Abstract

Abstract Messianic Islam and socialism are often contrasted as either fighting each other or joining their forces against colonialism. If in late imperial China the Islamic legal duty of jihād (lit. struggle) was a byproduct of anti-dynastic uprisings by means of which reformist movements—linked to alienated offshoots of Naqshbandiyya Sufism—sought to legitimate religiously-based violence against the Qing state, during the country’s transition toward a republican system of government such duty became aligned with the state-driven program of nation-building and Chinese-distinctive brand of socialism. By so doing, the jihad added momentum to the Xinhai Revolution initiated by Sun Yat-sen, and its military ideology amalgamated with Sun’s political philosophy which was eventually remoulded by Muslim progressive circles within the Kuomintang or close to Mao Tse-tung’s Red Army and the soviet-style regime installed in Yan’an.
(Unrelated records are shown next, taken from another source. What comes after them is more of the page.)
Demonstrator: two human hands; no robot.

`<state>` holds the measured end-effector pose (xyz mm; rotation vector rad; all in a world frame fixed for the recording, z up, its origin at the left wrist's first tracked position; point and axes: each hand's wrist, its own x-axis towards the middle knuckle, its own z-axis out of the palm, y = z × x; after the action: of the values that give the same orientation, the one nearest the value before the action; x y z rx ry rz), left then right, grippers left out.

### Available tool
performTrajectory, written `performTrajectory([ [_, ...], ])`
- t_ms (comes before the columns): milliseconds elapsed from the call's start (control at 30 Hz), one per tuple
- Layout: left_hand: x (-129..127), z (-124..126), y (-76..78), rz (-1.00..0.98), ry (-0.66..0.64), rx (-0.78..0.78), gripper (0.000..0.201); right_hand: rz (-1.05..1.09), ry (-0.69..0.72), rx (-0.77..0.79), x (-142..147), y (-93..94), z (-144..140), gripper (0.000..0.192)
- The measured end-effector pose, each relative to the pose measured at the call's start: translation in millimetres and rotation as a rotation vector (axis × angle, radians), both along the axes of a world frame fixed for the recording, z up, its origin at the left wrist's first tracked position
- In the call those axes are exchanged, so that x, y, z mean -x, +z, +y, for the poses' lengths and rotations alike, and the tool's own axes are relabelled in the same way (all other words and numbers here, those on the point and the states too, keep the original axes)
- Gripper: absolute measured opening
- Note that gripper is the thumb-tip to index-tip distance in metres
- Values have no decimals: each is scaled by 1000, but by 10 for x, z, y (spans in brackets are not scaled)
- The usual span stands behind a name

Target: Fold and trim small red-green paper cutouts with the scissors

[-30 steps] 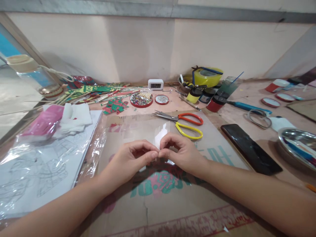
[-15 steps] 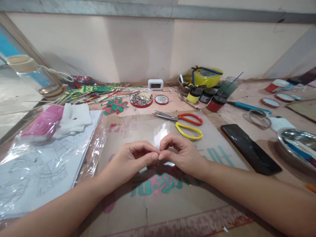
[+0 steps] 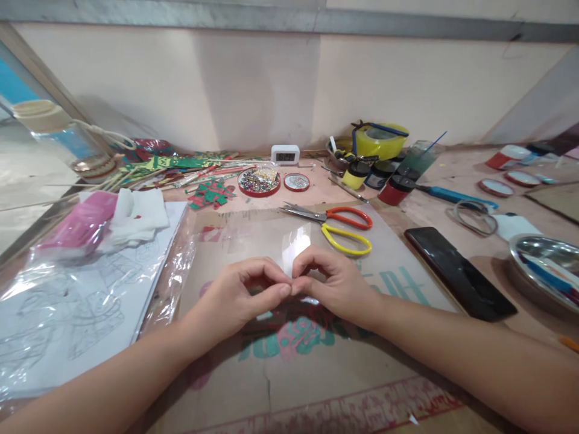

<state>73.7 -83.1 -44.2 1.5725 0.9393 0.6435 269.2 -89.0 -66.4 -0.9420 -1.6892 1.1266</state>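
While your left hand and right hand stay at frame centre, fingertips still pinched together on a small clear plastic piece, nothing shifts: fine work continues

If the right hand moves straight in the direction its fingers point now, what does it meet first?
The right hand points left, so it would most likely meet the left hand at once; their fingertips already look touching, over a clear plastic piece.

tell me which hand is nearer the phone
Right. The right hand lies just left of the phone on the mat; the left hand sits beyond it, further left, fingertips meeting the right's.
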Motion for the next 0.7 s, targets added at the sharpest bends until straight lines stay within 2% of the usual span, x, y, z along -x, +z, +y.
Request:
performTrajectory([
  [233,-38,-39,1,75,62,-264,11,15,34,-7,29,-1,-7,32],
  [300,-33,-40,15,80,52,-294,12,13,46,-7,30,9,-13,33],
  [400,-12,-29,36,49,27,-236,15,45,32,14,22,17,-10,32],
  [567,9,-13,17,-68,-1,-27,17,72,19,52,8,15,5,29],
  [700,8,-9,-6,-109,-2,38,16,41,31,38,3,21,4,26],
])
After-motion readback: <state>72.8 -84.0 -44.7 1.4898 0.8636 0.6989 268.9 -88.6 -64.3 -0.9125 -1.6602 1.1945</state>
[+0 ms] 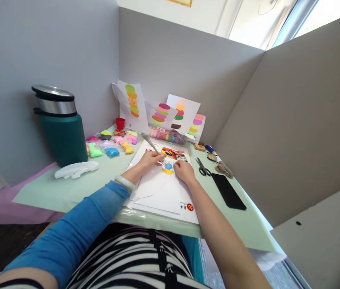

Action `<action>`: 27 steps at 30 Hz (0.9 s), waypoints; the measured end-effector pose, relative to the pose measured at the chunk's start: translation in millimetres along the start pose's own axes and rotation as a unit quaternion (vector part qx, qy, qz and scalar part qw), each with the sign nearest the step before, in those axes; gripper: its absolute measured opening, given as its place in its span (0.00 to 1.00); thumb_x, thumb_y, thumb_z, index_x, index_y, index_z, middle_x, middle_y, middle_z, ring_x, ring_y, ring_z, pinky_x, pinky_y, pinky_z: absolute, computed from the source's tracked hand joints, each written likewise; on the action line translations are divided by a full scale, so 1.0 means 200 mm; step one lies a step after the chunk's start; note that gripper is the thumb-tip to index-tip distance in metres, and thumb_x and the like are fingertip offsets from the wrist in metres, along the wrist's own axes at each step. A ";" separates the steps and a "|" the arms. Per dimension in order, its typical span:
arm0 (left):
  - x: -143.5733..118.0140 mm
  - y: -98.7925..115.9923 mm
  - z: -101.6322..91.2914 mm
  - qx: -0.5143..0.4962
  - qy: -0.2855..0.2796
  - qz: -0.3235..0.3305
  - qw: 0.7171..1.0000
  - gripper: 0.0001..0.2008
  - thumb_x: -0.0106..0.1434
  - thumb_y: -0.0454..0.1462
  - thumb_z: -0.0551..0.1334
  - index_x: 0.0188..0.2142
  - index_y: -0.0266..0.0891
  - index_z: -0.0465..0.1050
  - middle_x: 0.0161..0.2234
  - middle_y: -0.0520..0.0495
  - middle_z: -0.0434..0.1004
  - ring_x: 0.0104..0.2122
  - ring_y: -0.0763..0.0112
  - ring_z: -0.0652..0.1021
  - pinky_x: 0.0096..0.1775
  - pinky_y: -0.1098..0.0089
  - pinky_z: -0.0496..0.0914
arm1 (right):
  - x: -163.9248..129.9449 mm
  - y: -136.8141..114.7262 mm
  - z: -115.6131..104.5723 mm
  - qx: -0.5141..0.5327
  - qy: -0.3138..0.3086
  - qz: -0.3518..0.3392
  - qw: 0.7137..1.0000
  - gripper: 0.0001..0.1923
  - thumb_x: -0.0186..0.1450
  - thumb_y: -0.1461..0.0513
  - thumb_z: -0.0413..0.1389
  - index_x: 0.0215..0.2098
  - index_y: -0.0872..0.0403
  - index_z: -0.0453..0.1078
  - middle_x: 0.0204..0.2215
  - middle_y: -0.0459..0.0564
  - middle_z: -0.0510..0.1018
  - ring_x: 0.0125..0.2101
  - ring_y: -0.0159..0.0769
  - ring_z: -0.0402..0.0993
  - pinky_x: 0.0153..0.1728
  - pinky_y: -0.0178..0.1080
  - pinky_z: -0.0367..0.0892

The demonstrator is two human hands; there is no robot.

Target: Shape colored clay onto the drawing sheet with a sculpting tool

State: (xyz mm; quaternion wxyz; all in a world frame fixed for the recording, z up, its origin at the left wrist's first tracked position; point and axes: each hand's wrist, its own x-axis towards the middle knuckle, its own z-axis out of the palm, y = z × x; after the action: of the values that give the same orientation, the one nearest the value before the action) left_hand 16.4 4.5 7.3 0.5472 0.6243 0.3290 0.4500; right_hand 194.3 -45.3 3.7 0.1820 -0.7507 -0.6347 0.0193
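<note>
My left hand (150, 160), with a blue sleeve and pale bangle behind it, is closed around a metal fork (149, 141). The fork's handle points up and left, and its tines lie at a small blue patch (168, 165), which looks like soft clay. Just below the blue is a yellow patch (167, 171). Both patches sit on a white sheet of paper (158, 196) with a thin curved pencil line. On the right edge of the patches my right hand (184, 170) has its fingers curled together; whatever they hold is hidden.
A green flask (63, 136) and crumpled white tissue (76, 170) stand left, near several bags of coloured clay (112, 152). Scissors (203, 167) and a black phone-like slab (228, 190) lie right. Painted sheets (132, 100) lean on the grey partition behind.
</note>
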 end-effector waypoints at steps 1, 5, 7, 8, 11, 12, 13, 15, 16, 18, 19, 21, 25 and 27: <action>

Based on the analysis of hagiographical materials and periodicals of the first half of the 20th century, the paper sheds light on this critical juncture in the history of modern China that saw statesmen, revolutionary leaders, and religious élites validate jihad and discourses of pan-Islamic solidarity in a combined effort to boost national unity among ethnic minorities and armed resistance to foreign aggression.